L’addio all’Ace apre alla conversione delle riserve di patrimonio in debito
La conversione delle riserve di patrimonio in debito può essere giustificata, sotto il profilo della disciplina anti-abuso, anche per effetto dell’abrogazione dell’Ace. L’addio all’agevolazione previsto dal Ddl di Bilancio - ora all’esame del Senato dopo il primo via libera della Camera - può, infatti, portare alcune imprese a riconsiderare la propria struttura patrimoniale, in termini di rapporto tra mezzi propri (patrimonio) e mezzi di terzi (indebitamento).
Il principale obiettivo perseguito dal legislatore con l’introduzione dell’Ace è stato quello di rafforzare l’apparato patrimoniale del nostro sistema imprenditoriale, incentivando quelle imprese che si finanziano con capitale di rischio mediante una riduzione della imposizione sui redditi (relazione illustrativa al Dm del 14 marzo 2012). Per effetto di tale incentivo - e in coerenza con le finalità dell’istituto - diverse imprese hanno in questi anni privilegiato il ricorso a mezzi propri rispetto al debito per finanziare l’attività d’impresa; operativamente, ciò si è tradotto nell’apporto patrimoniale di mezzi finanziari da parte dei soci, nell’accantonamento di utili a riserva e nella conversione di finanziamenti soci in riserve di patrimonio (attraverso la rinuncia dei finanziamenti stessi).
La legittimità di tali operazioni, seppur dettate prevalentemente da motivazioni di carattere fiscale (sfruttare, appunto, il beneficio Ace), non è stata mai messa in discussione sotto il profilo della disciplina antiabuso, in quanto il beneficio Ace connesso agli incrementi patrimoniali non può mai considerarsi “indebito”, andando a realizzare esattamente le finalità previste dall’ordinamento.
Venuto meno l’incentivo, è necessario quindi interrogarsi sui riflessi antiabuso dell’operazione “inversa”, ovvero della “conversione” del patrimonio in debito; tale conversione si realizza contraendo finanziamenti (onerosi) ed utilizzando la provvista per distribuire riserve ai soci.
Operazioni analoghe sono state contestate in passato dall’amministrazione finanziaria, in particolar modo quando il soggetto che concede il finanziamento è il medesimo socio destinatario del dividendo. In tali ipotesi è stata spesso disconosciuta la deducibilità degli interessi passivi sui debiti contratti al solo fine di distribuire somme ai soci.

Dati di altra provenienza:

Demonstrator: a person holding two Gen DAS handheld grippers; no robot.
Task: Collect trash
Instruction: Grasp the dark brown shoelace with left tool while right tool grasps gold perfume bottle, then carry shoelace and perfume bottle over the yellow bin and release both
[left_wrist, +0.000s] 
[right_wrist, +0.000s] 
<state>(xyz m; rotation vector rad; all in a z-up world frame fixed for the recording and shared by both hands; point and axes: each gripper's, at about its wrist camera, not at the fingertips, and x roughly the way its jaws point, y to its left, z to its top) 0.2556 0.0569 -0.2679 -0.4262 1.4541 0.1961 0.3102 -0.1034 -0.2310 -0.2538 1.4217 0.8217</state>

Anche la giurisprudenza della Cassazione si è espressa sui finanziamenti contratti con lo scopo unico di ottenere la provvista necessaria al pagamento di dividendi al socio, confermando in più occasione la tesi del Fisco, nei casi in cui alla base dell’indebitamento non vi sono ragionevoli motivi di convenienza economica (sentenze 22564 del 2012 e 12548 del 2016). Anche nella sentenza 14761 del 2015, pur riconoscendo la deducibilità degli interessi passivi in un’operazione di riduzione del capitale seguita dall’emissione di un prestito obbligazionario (sottoscritto dal socio), la Corte sembra ancorare la propria decisione sulle valide ragioni economiche più che sulla libertà per il contribuente di scegliere le proprie fonti di finanziamento.
Peraltro, tali posizioni meriterebbero di essere riviste alla luce della nuova nozione di abuso del diritto, che esclude l’esistenza di un vantaggio fiscale indebito nel momento in cui il contribuente si limita a scegliere tra due alternative che il sistema gli pone a disposizione (principio peraltro già espresso nella relazione al Dlgs 358/97). Tale principio, che dovrebbe comunque portare ad escludere l’esistenza di una fattispecie abusiva tutte le volte in cui l’impresa sostituisce il patrimonio con il debito (di terzi o infragruppo), diventa ancora più solido a seguito dell’abrogazione dell’Ace, in particolare per quelle imprese che erano state spinte a massimizzare la «leva patrimoniale» (anche convertendo finanziamenti in equity), per ottenere il beneficio della deduzione nozionale.
Con il venir meno dell’incentivo alla capitalizzazione, dovrebbe essere naturale consentire alle imprese di rivedere la propria struttura patrimoniale anche (o solo) in funzione del nuovo quadro normativo.